Locate each line of the material that contains "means", then return it.
========================
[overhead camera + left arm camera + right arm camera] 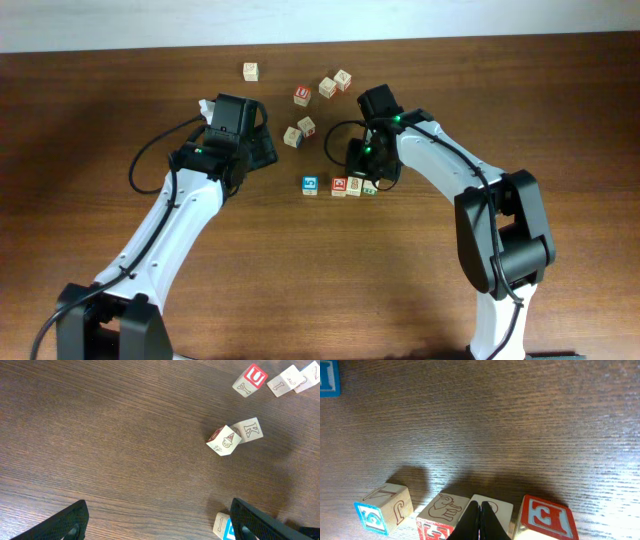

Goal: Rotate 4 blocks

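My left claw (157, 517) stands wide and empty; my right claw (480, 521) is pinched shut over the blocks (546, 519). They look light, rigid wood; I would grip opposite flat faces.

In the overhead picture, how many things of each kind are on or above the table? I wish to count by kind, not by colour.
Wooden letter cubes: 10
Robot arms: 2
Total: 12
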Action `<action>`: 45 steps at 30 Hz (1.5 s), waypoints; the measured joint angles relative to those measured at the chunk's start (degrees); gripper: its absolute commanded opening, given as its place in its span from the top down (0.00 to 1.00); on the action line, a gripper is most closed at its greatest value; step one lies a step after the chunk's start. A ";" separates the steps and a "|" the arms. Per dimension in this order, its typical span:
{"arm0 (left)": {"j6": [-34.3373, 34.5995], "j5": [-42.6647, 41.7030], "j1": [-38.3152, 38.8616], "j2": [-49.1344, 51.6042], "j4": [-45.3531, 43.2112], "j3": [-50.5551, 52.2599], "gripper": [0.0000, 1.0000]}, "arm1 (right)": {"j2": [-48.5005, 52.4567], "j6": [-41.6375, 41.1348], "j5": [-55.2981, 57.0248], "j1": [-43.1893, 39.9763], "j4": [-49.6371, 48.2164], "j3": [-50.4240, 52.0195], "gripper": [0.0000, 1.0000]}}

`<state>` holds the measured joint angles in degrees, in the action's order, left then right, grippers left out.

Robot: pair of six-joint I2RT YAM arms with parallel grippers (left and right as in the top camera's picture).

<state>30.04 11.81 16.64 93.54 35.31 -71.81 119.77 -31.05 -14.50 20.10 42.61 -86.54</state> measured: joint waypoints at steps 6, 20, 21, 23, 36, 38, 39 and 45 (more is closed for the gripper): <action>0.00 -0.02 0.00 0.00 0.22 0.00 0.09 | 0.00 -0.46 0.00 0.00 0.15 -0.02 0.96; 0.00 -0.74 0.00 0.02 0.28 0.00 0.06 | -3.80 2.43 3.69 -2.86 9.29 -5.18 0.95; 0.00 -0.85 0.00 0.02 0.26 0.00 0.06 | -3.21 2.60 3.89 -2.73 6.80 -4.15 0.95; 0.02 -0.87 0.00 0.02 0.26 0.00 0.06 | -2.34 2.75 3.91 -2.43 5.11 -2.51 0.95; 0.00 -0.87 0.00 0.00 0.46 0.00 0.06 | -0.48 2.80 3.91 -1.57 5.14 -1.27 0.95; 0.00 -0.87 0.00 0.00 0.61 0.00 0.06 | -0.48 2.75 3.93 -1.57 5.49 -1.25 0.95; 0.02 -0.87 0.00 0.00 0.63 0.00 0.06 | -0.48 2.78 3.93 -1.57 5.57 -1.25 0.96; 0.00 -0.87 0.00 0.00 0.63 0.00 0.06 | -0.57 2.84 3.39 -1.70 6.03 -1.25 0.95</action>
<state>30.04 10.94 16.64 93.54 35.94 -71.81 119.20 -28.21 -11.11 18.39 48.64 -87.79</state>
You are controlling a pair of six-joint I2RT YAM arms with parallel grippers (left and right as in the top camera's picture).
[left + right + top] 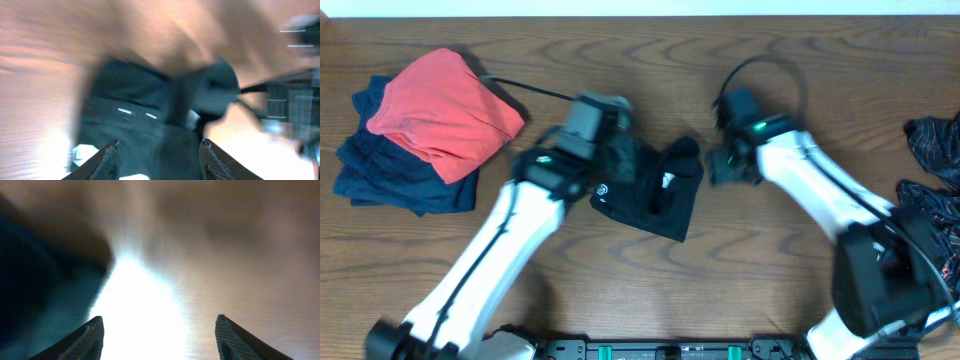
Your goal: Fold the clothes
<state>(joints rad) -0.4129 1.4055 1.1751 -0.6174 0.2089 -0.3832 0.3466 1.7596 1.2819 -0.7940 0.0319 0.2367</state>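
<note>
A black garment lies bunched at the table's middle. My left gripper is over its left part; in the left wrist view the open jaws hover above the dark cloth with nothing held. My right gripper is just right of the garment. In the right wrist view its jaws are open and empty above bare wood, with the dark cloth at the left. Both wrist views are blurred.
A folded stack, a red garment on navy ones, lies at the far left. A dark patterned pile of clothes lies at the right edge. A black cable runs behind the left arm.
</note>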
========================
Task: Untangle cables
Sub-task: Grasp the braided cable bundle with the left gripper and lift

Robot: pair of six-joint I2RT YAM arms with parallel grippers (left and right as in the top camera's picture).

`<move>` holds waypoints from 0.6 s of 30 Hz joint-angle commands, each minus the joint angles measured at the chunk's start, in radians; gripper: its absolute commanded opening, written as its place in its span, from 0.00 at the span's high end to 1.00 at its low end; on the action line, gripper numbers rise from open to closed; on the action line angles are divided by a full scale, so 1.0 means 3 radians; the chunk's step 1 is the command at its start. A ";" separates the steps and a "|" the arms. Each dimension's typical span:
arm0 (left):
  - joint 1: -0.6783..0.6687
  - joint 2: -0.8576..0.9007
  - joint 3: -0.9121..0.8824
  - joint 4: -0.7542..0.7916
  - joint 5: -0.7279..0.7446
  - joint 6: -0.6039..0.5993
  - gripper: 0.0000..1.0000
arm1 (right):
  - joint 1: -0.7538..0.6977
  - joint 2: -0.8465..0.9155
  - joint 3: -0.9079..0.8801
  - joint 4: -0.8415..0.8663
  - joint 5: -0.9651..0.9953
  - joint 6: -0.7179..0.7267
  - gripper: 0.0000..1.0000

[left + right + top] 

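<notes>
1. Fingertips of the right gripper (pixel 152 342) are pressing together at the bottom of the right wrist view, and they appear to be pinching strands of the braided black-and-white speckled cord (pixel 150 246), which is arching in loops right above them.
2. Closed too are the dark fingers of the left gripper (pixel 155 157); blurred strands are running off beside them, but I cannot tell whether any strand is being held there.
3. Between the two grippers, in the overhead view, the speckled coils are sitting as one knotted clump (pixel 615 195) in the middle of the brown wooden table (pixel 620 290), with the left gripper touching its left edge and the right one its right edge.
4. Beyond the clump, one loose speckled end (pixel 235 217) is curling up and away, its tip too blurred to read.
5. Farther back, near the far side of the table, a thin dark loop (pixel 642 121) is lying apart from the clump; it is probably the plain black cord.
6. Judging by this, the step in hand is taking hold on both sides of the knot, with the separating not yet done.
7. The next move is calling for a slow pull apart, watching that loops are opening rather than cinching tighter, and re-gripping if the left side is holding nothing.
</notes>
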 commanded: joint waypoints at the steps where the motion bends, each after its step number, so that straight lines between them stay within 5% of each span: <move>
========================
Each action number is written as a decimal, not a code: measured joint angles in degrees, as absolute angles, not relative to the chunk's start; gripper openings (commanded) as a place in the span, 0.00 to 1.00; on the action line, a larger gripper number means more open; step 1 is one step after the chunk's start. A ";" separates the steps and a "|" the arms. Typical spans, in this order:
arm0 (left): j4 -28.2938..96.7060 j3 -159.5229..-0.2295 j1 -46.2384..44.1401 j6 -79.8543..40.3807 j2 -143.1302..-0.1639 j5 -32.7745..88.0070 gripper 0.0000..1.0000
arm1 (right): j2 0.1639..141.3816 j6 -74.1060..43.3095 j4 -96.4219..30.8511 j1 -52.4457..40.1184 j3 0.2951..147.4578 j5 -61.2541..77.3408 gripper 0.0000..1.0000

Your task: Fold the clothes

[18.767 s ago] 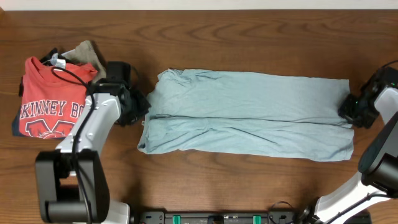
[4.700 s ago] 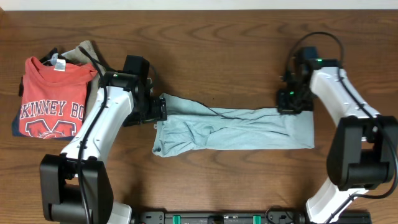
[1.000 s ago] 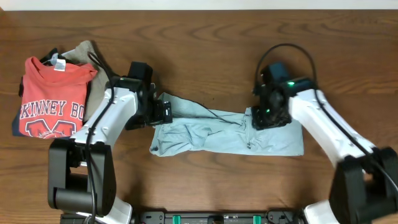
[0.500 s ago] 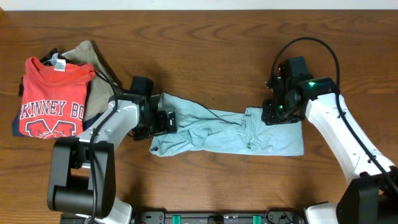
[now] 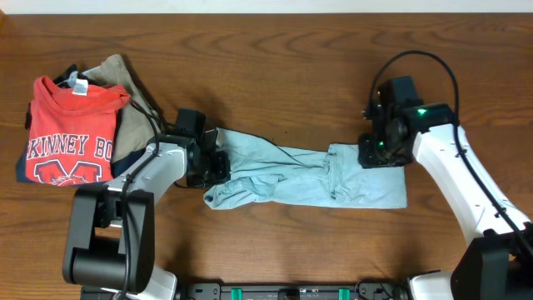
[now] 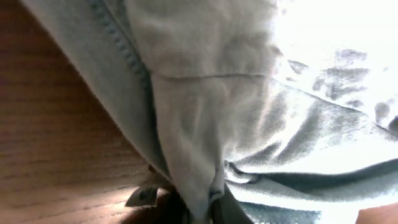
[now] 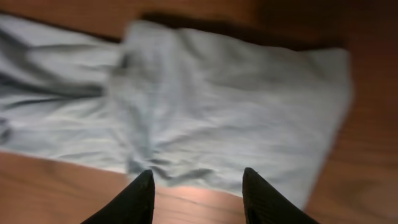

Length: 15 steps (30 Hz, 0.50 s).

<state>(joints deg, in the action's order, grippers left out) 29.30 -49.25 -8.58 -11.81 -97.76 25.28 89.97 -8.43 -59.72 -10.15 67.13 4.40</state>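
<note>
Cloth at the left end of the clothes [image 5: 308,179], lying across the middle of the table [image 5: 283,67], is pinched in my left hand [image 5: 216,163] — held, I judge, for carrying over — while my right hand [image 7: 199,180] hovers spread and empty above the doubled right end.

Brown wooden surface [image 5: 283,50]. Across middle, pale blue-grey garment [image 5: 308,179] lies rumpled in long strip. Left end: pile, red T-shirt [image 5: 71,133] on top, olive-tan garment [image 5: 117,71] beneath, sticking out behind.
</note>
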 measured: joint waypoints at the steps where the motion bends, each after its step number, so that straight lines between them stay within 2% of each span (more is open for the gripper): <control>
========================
> [Task response]:
`<move>` holds waypoints from 0.6 s of 30 Hz joint-angle commands, each minus the joint angles measured at the chunk's start, in radians; gripper: its absolute commanded opening, written as its place in its span, from 0.00 at the span's high end to 1.00 at its low end; on the action line, gripper numbers rise from open to closed; on the action line angles are divided by a full scale, so 1.0 means 3 radians; the chunk's step 1 is the command at its start. A ";" separates the steps and a "|" the arms. Each dimension's typical span:
Each action number is written as a decimal, not a code: measured joint angles in degrees, as absolute angles, not relative to the chunk's start; gripper openings (commanded) as a place in the span, 0.00 to 1.00; on the action line, a larger gripper number means more open; step 1 is one step after the chunk's start. A ";" separates the steps and a "|" the arms. Typical spans, in this order:

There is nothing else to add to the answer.